Set up a database with SQLite

For this exercise we will be using SQLite, which is similar to other SQL databases, except that it is a single disk file, so there is no intermediary server process. These feature makes SQLite more suited for small projects and because it is file-based it doesn’t require any installation. In your command line you can simply type sqlite3 followed by the name of the database you want to access or create exercise.sqlite.

You will notice that the terminal prompt changes to sqlite> . Here you can type your SQL commands followed by a semicolon (;) to execute them.

Creating tables

We will now try to recreate the illustration above, which shows the customers table and the loans table. The syntax of SQL commands follows simple patterns: CREATE TABLE table_name (column_name data_type constrains) to create tables and ALTER TABLE table_name ADD/DROP COLUMN column_name to modify them.

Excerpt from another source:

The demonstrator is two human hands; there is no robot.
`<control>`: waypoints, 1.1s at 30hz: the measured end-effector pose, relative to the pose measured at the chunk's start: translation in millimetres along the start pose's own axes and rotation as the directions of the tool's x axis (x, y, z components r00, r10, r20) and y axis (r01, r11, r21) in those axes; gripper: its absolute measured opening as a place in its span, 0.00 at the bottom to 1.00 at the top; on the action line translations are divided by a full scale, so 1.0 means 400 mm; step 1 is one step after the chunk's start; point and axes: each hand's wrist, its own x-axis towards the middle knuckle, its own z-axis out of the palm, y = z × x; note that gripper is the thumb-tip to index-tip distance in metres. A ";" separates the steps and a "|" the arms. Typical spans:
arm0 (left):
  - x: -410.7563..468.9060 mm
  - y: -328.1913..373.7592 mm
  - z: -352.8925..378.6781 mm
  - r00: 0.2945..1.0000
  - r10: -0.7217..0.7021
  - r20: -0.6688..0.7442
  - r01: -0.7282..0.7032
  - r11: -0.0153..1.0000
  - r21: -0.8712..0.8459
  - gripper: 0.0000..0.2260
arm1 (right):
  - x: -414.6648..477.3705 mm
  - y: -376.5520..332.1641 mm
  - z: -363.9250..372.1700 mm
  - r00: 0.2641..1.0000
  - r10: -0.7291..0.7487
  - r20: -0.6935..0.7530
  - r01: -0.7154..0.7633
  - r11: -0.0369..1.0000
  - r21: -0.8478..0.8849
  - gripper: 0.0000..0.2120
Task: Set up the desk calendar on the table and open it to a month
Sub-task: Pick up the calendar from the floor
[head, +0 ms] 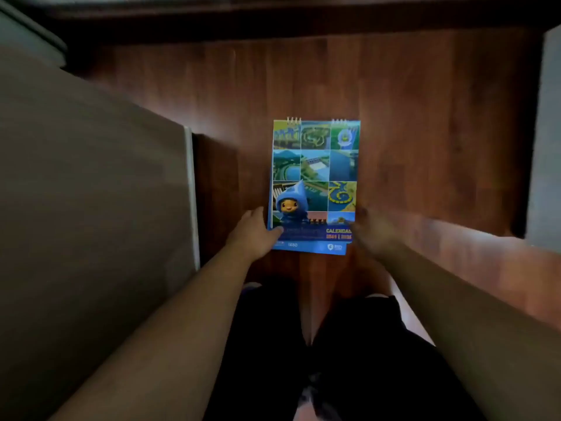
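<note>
Dark trousers (349,360) at the bottom of the view, nearest the camera, with two bare forearms reaching forward above them. Past those, a reddish-brown wooden surface (425,132) with the desk calendar (314,183) on it; whether floor or desk, cannot tell. Lying flat, closed, front cover up, spiral wire binding at the far edge, near edge toward the person. Cover: a grid of aerial photos of water and green land, a blue hooded cartoon figure with an orange face at the lower left. Readable on the cover: "CALENDAR" in yellow at the lower right, orange digits below it too blurred to make out, "1460" on the blue bottom strip, and a small shield logo with letters too soft to read.

Left hand (255,232) at the calendar's near left corner, palm down, fingers loosely spread, thumb tip touching the cover edge; resting against it rather than gripping. Right hand (372,230) at the near right corner, heavily motion-blurred, fingers overlapping the cover beside the "CALENDAR" lettering; how far open and whether clasping anything, cannot tell. Grey-brown panel (91,208) filling the left side, pale grey surface (546,147) at the right edge.
</note>
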 end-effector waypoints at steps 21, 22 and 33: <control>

It’s important to specify which kind of data will be inserted into the tables. SQL supports different field types, including strings, numeric, date and time. For more details on the different data types you can check out this link.

When creating a table you can also add several constraints. The most common ones are NOT NULL , which prevents columns from having null values, and PRIMARY KEY or FOREIGN KEY, which uniquely identify records in a table or to another table.

CREATE TABLE customers (
customer_id INTEGER PRIMARY KEY AUTOINCREMENT NOT NULL,
name VARCHAR(50) NOT NULL,
email VARCHAR(50) NOT NULL
);
CREATE TABLE loans (
loan_id INTEGER PRIMARY KEY AUTOINCREMENT NOT NULL,
customer_id INTEGER NOT NULL,
requested DOUBLE NOT NULL,
approved DOUBLE NOT NULL,
FOREIGN KEY (customer_id) REFERENCES customers (customer_id) ON DELETE CASCADE ON UPDATE CASCADE
);

So far our database has a structure but no data yet. You can add data to the tables by typing the code below. Notice that the first column of both tables only supports primary keys so, if we were to use an existing entry, we would get an error.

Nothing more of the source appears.